• **What needs to be done**
Once the images are set aside, write out the rest of the records exactly.

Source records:
........

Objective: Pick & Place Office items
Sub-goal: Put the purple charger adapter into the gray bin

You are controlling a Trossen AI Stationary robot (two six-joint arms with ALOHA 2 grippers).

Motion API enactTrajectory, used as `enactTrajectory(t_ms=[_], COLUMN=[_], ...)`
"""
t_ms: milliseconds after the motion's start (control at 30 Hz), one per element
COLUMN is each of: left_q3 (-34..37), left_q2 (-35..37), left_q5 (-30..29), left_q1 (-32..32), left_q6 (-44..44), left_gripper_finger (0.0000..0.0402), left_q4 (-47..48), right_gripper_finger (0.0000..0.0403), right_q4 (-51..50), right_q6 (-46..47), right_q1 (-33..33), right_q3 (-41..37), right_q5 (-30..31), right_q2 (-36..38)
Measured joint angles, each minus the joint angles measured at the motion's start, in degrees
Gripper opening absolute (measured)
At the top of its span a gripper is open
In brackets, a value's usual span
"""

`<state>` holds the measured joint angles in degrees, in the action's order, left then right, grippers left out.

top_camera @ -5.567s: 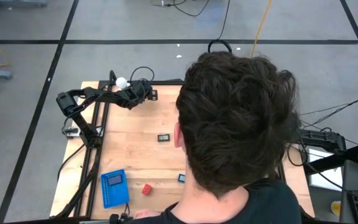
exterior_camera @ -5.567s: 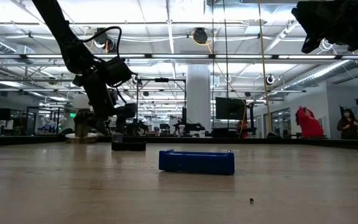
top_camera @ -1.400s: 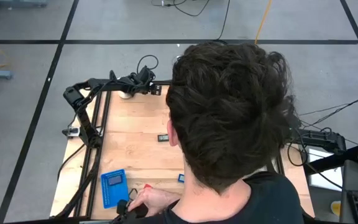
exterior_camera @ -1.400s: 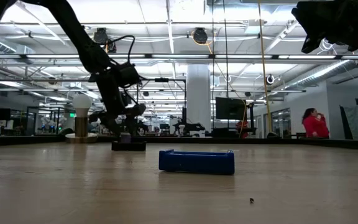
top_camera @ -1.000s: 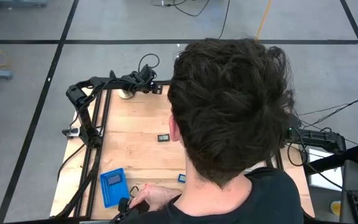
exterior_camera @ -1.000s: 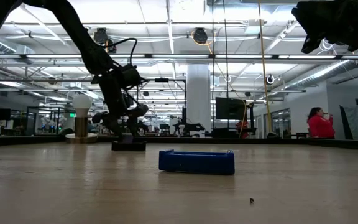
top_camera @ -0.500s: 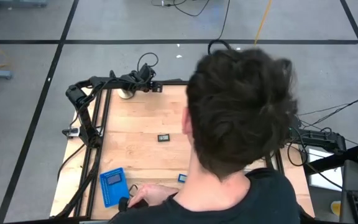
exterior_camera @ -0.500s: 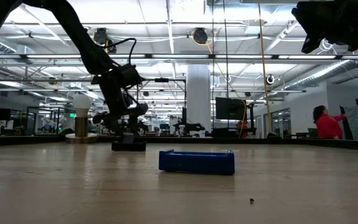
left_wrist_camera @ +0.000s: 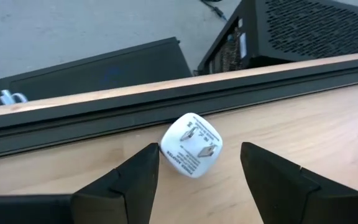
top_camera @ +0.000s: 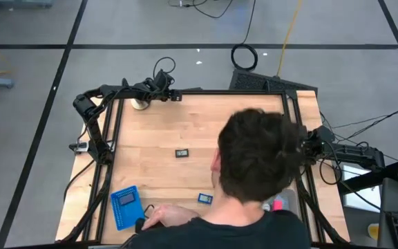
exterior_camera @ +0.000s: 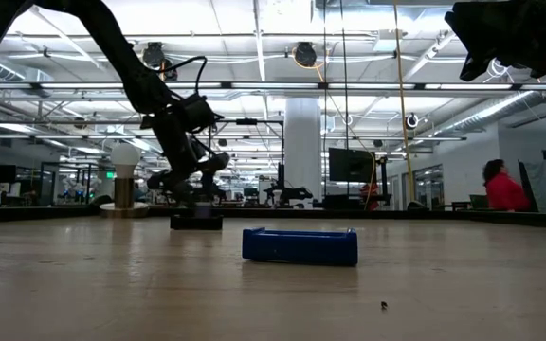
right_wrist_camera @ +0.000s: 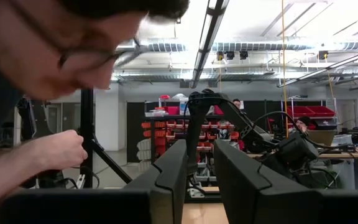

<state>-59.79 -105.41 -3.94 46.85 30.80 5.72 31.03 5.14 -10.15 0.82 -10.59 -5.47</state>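
L tool (left_wrist_camera: 197,171) low at table's far edge, fingers apart astride white plug (left_wrist_camera: 191,144), not gripping; R tool (right_wrist_camera: 197,168) shut, empty.

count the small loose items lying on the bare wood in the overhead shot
2: a black rectangular piece mid-table, and a small blue piece near the front edge. The person's head covers part of the table, so more may be hidden.

Left arm stretched along the far edge of the table (top_camera: 157,131), left gripper (top_camera: 173,97) low over that edge, fingers (left_wrist_camera: 132,183) parted, right arm folded off the table's right side, right gripper (top_camera: 308,146) near that edge, fingers (right_wrist_camera: 169,177) nearly together
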Motion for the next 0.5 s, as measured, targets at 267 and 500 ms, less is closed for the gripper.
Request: enactTrajectory(t_ms=[267, 500], left_q3=[0.00, 0.00], left_q2=[0.00, 0.00], left_q5=[2.45, 2.45], left_q1=[0.00, -0.42], left_q6=[-1.69, -1.83], left_gripper_finger=[0.0230, 0.0230], left_q4=[0.17, 0.67], right_gripper_finger=[0.0073, 0.0073], right_q4=[0.00, 0.00], right_q6=[0.01, 0.00], right_q1=[0.00, 0.00], right_q3=[0.01, 0.01], right_q5=[0.00, 0.00], right_q2=[0.01, 0.00])
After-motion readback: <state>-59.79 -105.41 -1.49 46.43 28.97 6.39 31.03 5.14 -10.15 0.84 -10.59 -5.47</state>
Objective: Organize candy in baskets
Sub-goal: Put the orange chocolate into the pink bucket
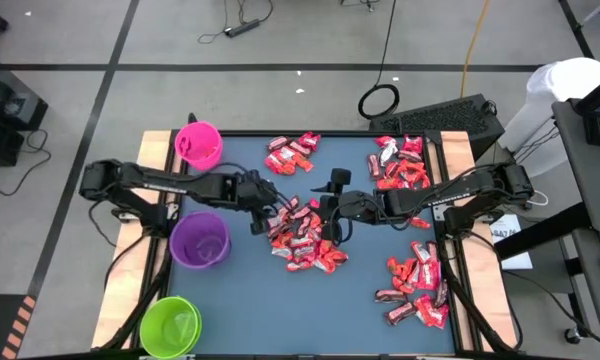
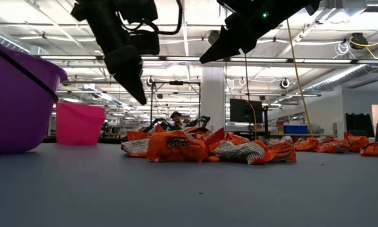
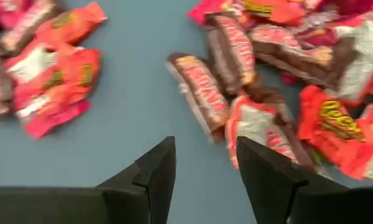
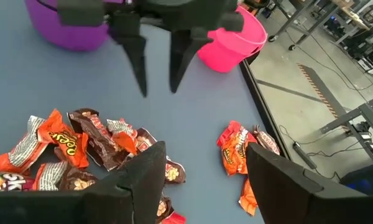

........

• **Answer section**
Objective: Pick & Place Office items
Sub-goal: Put the purple charger adapter into the gray bin

You are controlling a Trossen AI Stationary robot (two six-joint arms with ALOHA 2 grippers).

Motion API enactTrajectory, used as `enactTrajectory(t_ms=[_], COLUMN=[_], ...)`
"""
t_ms: milliseconds after the motion's start (control at 30 Hz), one per element
COLUMN is each of: left_q3 (-34..37), left_q2 (-35..37), left_q5 (-30..29), left_q1 (-32..32), left_q6 (-44..44), left_gripper_finger (0.0000..0.0402), left_q4 (-47..48), right_gripper_finger (0.0000..0.0403), right_q4 (-51..50), right_q6 (-46..47), right_q1 (-33..33), right_q3 (-41..37), right_q5 (-30..31), right_q2 (-36..38)
Measured joint angles, each minus the joint angles measured at the motion's start, in degrees
Gripper opening absolute (measured)
At the top of its span a gripper is open
In brackets, a value's usual span
"""

`<state>` holds the measured joint angles in degrees, in the action's order, left then right, grippers left out.

top_camera @ -5.567s: 
exterior_camera @ -5.567s: 
top_camera @ -1.400s: 
exterior_camera @ -1.400s: 
top_camera @ -1.000s: 
exterior_camera @ -1.000s: 
top_camera @ -0.500s: 
exterior_camera @ -0.500s: 
left_wrist_camera @ +0.000s: 
top_camera @ +0.000s: 
exterior_camera @ +0.000s: 
right_wrist_camera @ +0.000s: 

<state>-59.79 -105.41 -3.94 46.85 30.80 5.72 31.03 5.14 -10.15 0.82 -10.59 -5.47</state>
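L tool (left_wrist_camera: 197,171) low at table's far edge, fingers apart astride white plug (left_wrist_camera: 191,144), not gripping; R tool (right_wrist_camera: 197,168) shut, empty.

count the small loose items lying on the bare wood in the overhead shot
2: a black rectangular piece mid-table, and a small blue piece near the front edge. The person's head covers part of the table, so more may be hidden.

Left arm stretched along the far edge of the table (top_camera: 157,131), left gripper (top_camera: 173,97) low over that edge, fingers (left_wrist_camera: 132,183) parted, right arm folded off the table's right side, right gripper (top_camera: 308,146) near that edge, fingers (right_wrist_camera: 169,177) nearly together
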Motion for the next 0.5 s, as measured, targets at 267 and 500 ms, less is closed for the gripper.
Request: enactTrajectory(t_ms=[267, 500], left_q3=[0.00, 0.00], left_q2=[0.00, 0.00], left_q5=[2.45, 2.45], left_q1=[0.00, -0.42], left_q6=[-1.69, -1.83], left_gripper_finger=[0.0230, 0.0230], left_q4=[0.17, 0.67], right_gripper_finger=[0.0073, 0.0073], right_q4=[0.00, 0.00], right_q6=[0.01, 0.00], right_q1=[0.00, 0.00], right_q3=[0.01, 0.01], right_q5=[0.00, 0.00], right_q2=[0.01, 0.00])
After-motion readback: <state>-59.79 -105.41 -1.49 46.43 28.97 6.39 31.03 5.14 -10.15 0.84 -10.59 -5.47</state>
Objective: Organize candy in baskets
Sub-goal: Put the orange chocolate into the pink bucket

The requested output is now complete.